20 septiembre, 2009

PRAGA


Hace unos años, R., visitó Praga.

El cielo estaba encapotado, a pesar de ser verano, y los rayos de sol peleaban por intentar hacerse un hueco entre las nubes.

Paseando por sus calles, R., se preguntaba sobre la opinión que tendría el huidizo y temeroso Franz Kafka respecto del hecho de que la ciudad, su ciudad, se hubiera llenado de reclamos publicitarios (bolígrafos, camisetas, llaveros, cuadernos, puntos de lectura...) con su efigie o, más abominable aún, con el dibujo caricaturizado de la imagen del genial escritor checo.

Las callejuelas del centro de Praga ofrecieron a R. un escenario de paredes frías, de piedra negra, cubiertas por carteles que la humedad se encargaba de recortar siguiendo la más pura ley del antojo.

Para R., como para cualquier turista no especialmente políglota, resultaba entretenido imaginar el contenido de los anuncios, máxime cuando el azar (y la acción de la lluvia) había mutilado la integridad de los mismos.

La sensación de ajeneidad sobre lo referenciado confería a R., a la vez, una especie de desilusión y ternura.

A demasiados kilómetros del hogar, ése en el que nadie esperaba ya, R. asumía su perfil extranjero integral, reconociendo, con la resignación del lobo que lame sus propias heridas, que el retorno era tan descorazonador como la huida.

Y dejó que, entre sus manos, se escurriera, hasta los charcos que poblaban el suelo, el mapa-guía turístico que el incomprensible y antipático recepcionista del hostal en el que se alojaba le había proporcionado.

Regresó por el mismo itinerario y atravesó una plaza pequeña, con un parque al costado derecho.

Una vieja, sentada en un banco, sostenía a su nieta en las rodillas.

La anciana dirigía su mirada a un libro del que R. no supo adivinar el título.

Mientras la señora leía y susurraba el texto al oído del bebé, éste lloraba con un gimoteo desaforado.

Y, entre las sombras, R., advirtió el reflejo de una luminosa melena rubia.

Compró una postal en una tienda de recuerdos.
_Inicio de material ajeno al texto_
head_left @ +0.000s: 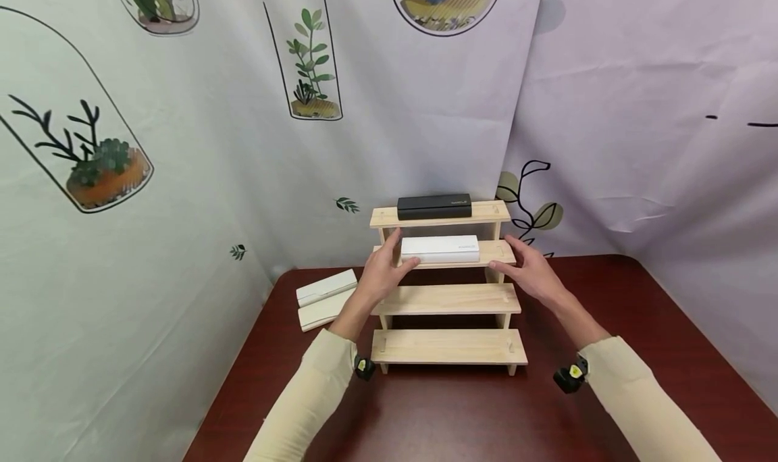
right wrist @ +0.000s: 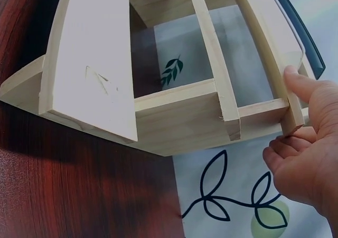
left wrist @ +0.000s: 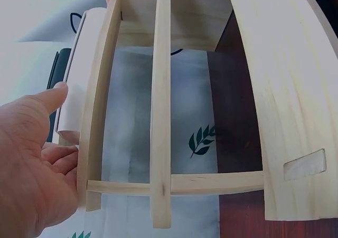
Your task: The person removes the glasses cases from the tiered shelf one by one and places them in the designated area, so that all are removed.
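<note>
One wooden stepped rack (head_left: 448,300) with four shelves is seen on one dark red table (head_left: 462,415). Four flat oblong cases are counted in all: one black case (head_left: 434,207) on the top shelf, one white case (head_left: 440,248) on the second shelf, and two white cases (head_left: 325,298) laid side by side on the table to the left of the rack. Two hands are counted, a left hand (head_left: 381,273) and a right hand (head_left: 530,271), each with one small camera strapped at the wrist.
</note>
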A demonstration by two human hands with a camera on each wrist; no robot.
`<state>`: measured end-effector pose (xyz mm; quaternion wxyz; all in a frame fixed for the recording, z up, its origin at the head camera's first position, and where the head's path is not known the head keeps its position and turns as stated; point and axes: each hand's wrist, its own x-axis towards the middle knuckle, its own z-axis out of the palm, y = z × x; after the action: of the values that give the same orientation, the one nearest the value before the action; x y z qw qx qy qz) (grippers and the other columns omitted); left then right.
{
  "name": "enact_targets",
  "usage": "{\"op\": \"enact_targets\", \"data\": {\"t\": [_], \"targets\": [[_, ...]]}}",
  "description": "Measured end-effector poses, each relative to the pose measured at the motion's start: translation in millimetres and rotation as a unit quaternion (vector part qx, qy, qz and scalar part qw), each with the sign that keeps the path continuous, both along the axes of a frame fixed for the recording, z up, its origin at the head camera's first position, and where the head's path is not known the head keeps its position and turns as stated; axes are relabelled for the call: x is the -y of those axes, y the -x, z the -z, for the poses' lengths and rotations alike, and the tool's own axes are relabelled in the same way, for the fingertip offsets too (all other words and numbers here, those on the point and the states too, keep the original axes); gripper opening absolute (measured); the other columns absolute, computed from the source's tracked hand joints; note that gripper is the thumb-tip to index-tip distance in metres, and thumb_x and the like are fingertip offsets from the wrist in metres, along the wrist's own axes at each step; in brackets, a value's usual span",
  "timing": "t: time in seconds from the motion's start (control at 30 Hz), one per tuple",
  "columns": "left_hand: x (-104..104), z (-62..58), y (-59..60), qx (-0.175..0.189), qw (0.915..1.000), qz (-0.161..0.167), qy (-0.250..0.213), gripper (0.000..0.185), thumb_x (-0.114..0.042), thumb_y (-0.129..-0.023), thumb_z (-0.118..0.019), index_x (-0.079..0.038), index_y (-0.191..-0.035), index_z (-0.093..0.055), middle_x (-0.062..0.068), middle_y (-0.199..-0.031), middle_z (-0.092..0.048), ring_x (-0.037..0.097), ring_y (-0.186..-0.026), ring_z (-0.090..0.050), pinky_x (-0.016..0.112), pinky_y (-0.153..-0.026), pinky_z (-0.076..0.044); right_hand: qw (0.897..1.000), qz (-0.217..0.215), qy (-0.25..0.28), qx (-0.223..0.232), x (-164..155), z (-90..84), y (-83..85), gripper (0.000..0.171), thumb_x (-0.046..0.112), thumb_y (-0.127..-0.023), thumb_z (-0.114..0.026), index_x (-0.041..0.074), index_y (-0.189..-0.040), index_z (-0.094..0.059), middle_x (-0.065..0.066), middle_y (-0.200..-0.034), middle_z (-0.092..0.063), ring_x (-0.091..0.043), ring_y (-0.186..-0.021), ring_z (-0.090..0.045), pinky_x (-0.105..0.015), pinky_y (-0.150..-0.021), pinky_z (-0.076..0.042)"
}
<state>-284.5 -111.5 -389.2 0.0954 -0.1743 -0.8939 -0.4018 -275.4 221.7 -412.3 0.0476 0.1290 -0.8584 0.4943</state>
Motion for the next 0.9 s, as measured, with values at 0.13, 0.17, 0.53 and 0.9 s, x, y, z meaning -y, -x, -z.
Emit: {"op": "enact_targets", "data": {"t": [0.13,0.17,0.53,0.9], "targets": [[-1.5,0.4,2.2,-0.001,1.0,0.001,-0.001,0.087,-0.038,-0.103,-0.073,-0.009,-0.169,-0.026,0.014,-0.168,-0.038,0.031,-0.154,-0.037,0.051,-0.122,-0.035,1.0,0.003,0.0,-0.006,-0.8,0.8,0.4,0.086,0.022,-0.103,-0.074,-0.008,-0.165,-0.022,-0.035,-0.161,-0.038,-0.05,-0.146,-0.043,-0.062,-0.113,-0.043],[-1.8,0.5,2.7,0.0,1.0,0.001,-0.002,0.087,-0.038,-0.103,-0.073,-0.009,-0.169,-0.026,0.013,-0.168,-0.038,0.031,-0.154,-0.037,0.051,-0.122,-0.036,1.0,0.004,0.001,-0.007,-0.8,0.8,0.5,0.086,0.022,-0.103,-0.074,-0.008,-0.165,-0.023,-0.035,-0.161,-0.038,-0.05,-0.146,-0.044,-0.062,-0.113,-0.043],[-3.4,2.4,5.1,-0.006,0.9999,-0.002,0.01,0.081,-0.034,-0.103,-0.074,-0.009,-0.167,-0.032,0.012,-0.167,-0.042,0.031,-0.152,-0.041,0.052,-0.12,-0.039,1.0,0.014,0.001,-0.006,-0.4,2.1,2.2,0.085,0.024,-0.102,-0.076,-0.006,-0.165,-0.027,-0.033,-0.161,-0.04,-0.048,-0.146,-0.044,-0.061,-0.113,-0.043],[-5.0,2.2,6.0,-0.013,0.9997,-0.012,0.014,0.077,-0.032,-0.101,-0.076,-0.009,-0.164,-0.039,0.009,-0.163,-0.047,0.03,-0.149,-0.045,0.052,-0.12,-0.039,1.0,0.013,0.004,-0.01,-0.7,2.6,2.4,0.085,0.022,-0.102,-0.076,-0.007,-0.165,-0.026,-0.033,-0.161,-0.039,-0.049,-0.146,-0.044,-0.061,-0.113,-0.043]]}}
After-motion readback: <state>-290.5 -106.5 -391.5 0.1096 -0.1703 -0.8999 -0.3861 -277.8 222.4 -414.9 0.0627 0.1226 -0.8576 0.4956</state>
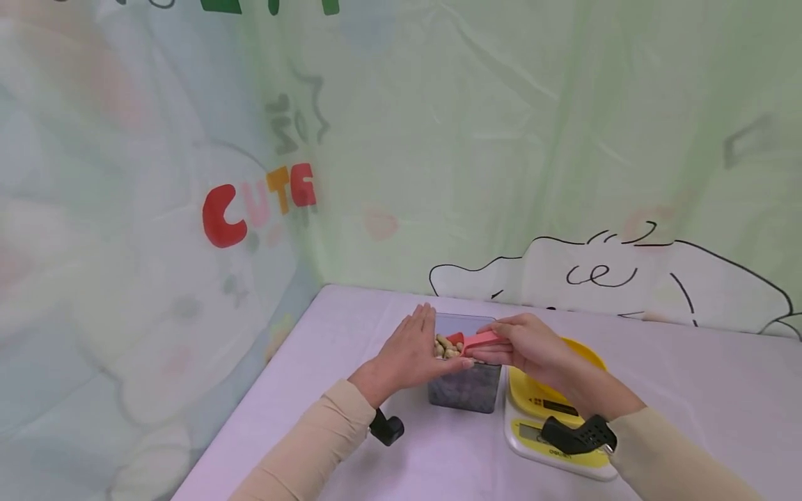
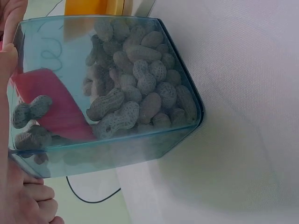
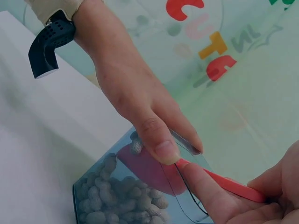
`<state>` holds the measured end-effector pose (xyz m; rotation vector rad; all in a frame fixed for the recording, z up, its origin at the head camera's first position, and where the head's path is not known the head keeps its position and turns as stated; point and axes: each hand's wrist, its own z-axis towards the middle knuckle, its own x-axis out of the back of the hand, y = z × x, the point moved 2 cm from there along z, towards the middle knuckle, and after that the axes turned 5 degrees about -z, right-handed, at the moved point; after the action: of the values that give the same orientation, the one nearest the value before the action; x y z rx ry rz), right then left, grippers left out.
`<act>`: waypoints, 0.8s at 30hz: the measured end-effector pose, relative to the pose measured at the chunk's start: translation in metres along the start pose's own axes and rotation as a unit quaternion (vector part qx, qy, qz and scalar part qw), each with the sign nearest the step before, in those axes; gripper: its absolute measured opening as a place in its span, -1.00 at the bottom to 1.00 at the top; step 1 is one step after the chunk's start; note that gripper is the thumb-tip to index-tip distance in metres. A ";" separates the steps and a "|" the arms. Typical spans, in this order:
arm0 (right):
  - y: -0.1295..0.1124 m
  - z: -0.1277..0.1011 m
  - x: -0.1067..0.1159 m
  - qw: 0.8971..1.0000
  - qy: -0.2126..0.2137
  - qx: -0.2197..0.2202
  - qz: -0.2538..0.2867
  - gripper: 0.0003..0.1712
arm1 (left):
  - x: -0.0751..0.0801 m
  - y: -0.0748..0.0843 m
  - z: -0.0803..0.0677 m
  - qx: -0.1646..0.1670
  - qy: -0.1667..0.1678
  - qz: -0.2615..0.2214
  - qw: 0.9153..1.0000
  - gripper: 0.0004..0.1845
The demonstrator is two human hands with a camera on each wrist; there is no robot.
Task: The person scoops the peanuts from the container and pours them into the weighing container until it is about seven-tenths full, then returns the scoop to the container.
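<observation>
A clear square container (image 1: 465, 391) of unshelled peanuts (image 1: 443, 348) stands on the table. At its left side, my left hand (image 1: 406, 356) rests against the container, fingers straight along the left edge and thumb stretched along the near rim. My right hand (image 1: 525, 346) grips the handle of a red scoop (image 1: 484, 339) at the container's right rim. The scoop's bowl (image 2: 56, 105) lies inside the container, tilted, with a few peanuts beside it in the left wrist view. In the right wrist view the left thumb (image 3: 166, 150) touches the rim close to the right fingers.
Just right of the container sits a yellow and white kitchen scale (image 1: 557, 445), partly hidden by the right forearm. A yellow bowl (image 1: 587, 353) is on it. The pale table (image 1: 351, 313) meets a printed curtain (image 1: 501, 174) at the back and left.
</observation>
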<state>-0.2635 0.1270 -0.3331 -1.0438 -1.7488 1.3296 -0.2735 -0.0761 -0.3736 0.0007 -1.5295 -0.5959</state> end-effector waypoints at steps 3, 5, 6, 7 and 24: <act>0.001 -0.001 0.002 1.000 -0.005 0.004 0.007 -0.50 | -0.001 -0.001 0.000 0.000 0.004 0.005 1.000 0.26; 0.002 -0.001 0.003 1.000 -0.008 0.007 0.011 -0.50 | -0.001 -0.001 -0.001 -0.003 0.010 0.009 1.000 0.26; 0.002 -0.002 0.003 1.000 -0.009 0.008 0.014 -0.50 | -0.001 -0.001 -0.001 -0.005 0.012 0.009 1.000 0.25; 0.002 -0.003 0.004 1.000 -0.011 0.009 0.015 -0.49 | 0.000 0.000 -0.001 -0.006 0.013 0.013 1.000 0.25; 0.011 -0.012 0.013 0.996 -0.008 0.010 0.086 -0.42 | 0.002 0.003 -0.001 0.002 0.022 0.030 0.999 0.22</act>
<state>-0.2565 0.1450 -0.3401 -1.1980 -1.6843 1.4614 -0.2717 -0.0749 -0.3703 -0.0294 -1.4837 -0.5411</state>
La franqueó con sello internacional y garabateó un más que revelador: "Te he perdido".

La vieja dejó de leer.

La lluvia se detuvo.

Y el agua del charco desecó la tinta de colores que dibujaba el mapa de Praga.

En el reloj de la vieja ermita, algunos pájaros preguntan cuándo será el próximo día de fiesta.

Y Kafka olvidó algunos manuscritos bajo el colchón de la habitación del hostal de R.

Pero su genio (el de R.) no asumió la derrota.